Probability - Complementary Events

  • Definition of complementary events:

    • Complementary events are events that do not occur together.

  • Properties of complementary events:

    • The probability of an event and its complementary event add up to 1.

  • Calculation of probabilities using complementary events:

    • P(A’) = 1 - P(A)

  • Use of complement rule in probability problems:

    • The complement rule can be used to find the probability of an event by subtracting its complement from 1.

  • Examples of complementary events:

    • Getting a head or a tail in a coin toss.

Probability - Permutations

  • Introducing permutations in probability:

    • Permutations involve the arrangements of objects in a specific order.

  • Definition of permutations:

    • Permutations consider the order of selection and repetition is not allowed.

  • Calculation of permutations:

    • The number of permutations of n objects taken r at a time is denoted by nPr.
    • The formula is nPr = n! / (n-r)!

  • Understanding the concept of ordered arrangements:

    • The arrangement of objects matters in permutations.

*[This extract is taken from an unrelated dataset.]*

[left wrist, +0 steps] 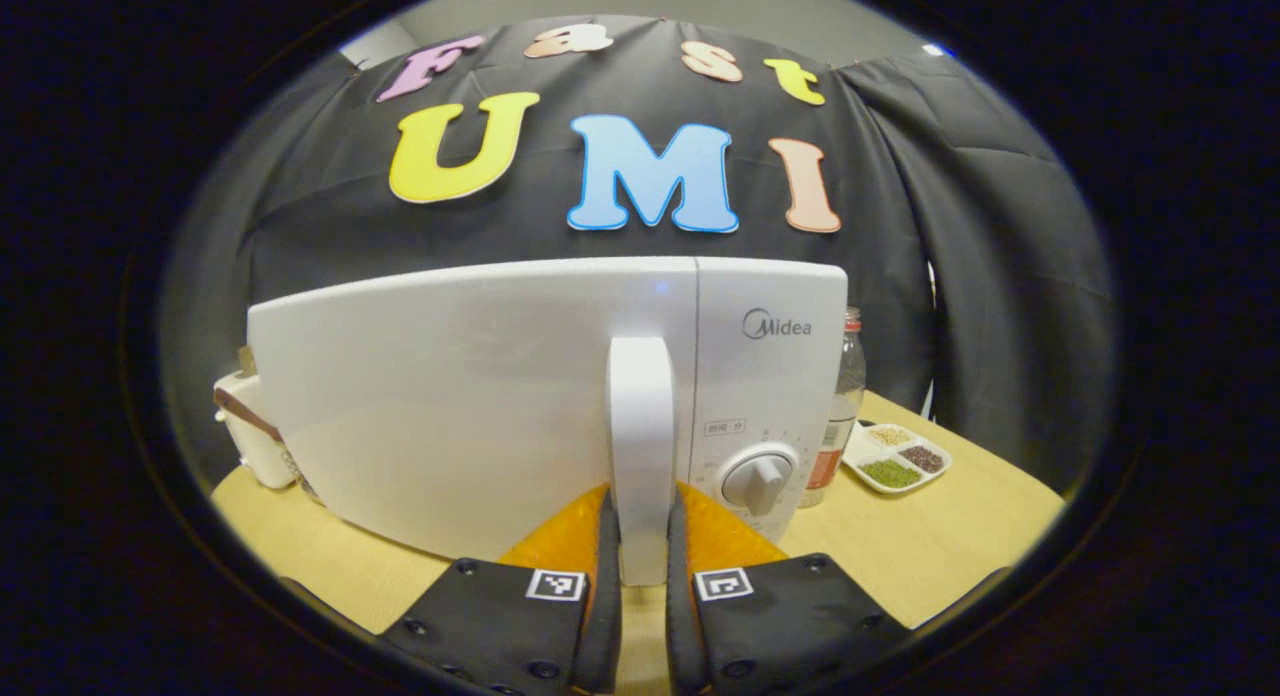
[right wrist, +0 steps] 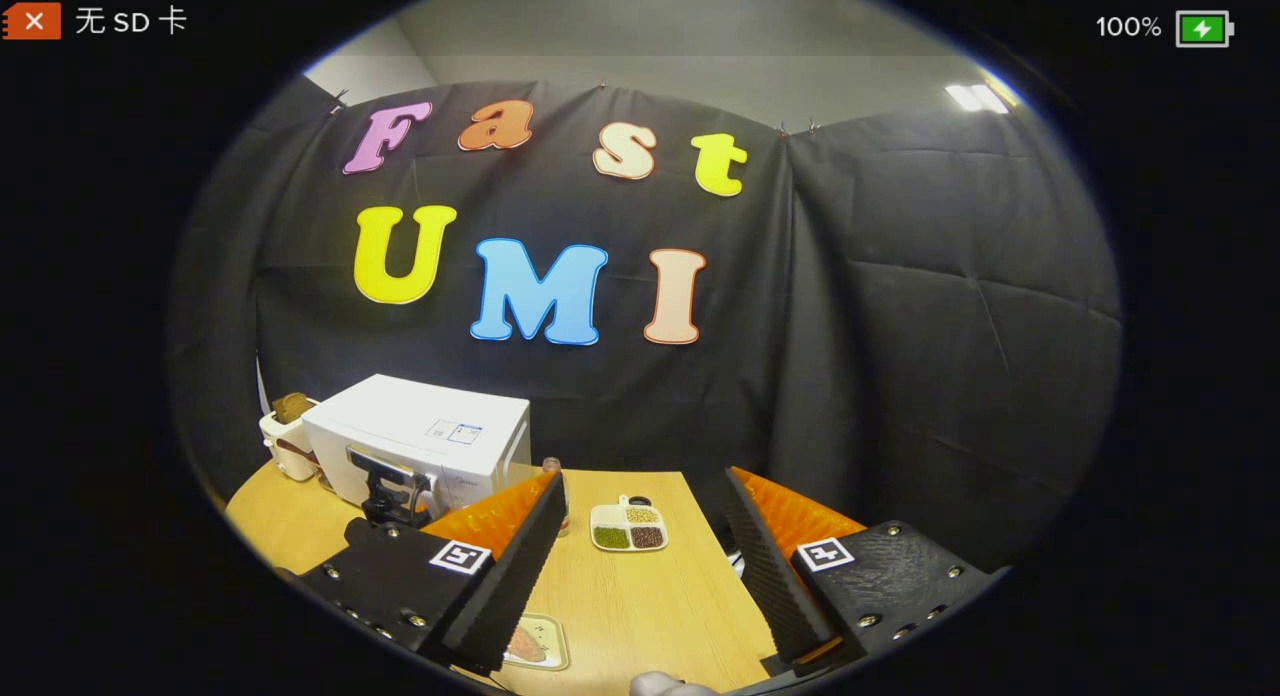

  • Examples of permutations in different scenarios:

    • Arranging students in a line, selecting a president, arranging letters in a word.

Probability - Combinations

  • Introducing combinations in probability:

    • Combinations involve the selections of objects without considering the order.

  • Definition of combinations:

    • Combinations consider the groupings and repetition is not allowed.

  • Calculation of combinations:

    • The number of combinations of n objects taken r at a time is denoted by nCr.
    • The formula is nCr = n! / (r! * (n-r)!)

  • Understanding the concept of unordered selections:

    • The arrangement of objects does not matter in combinations.

  • Examples of combinations in different scenarios:

    • Selecting a committee, choosing lottery numbers, forming a poker hand.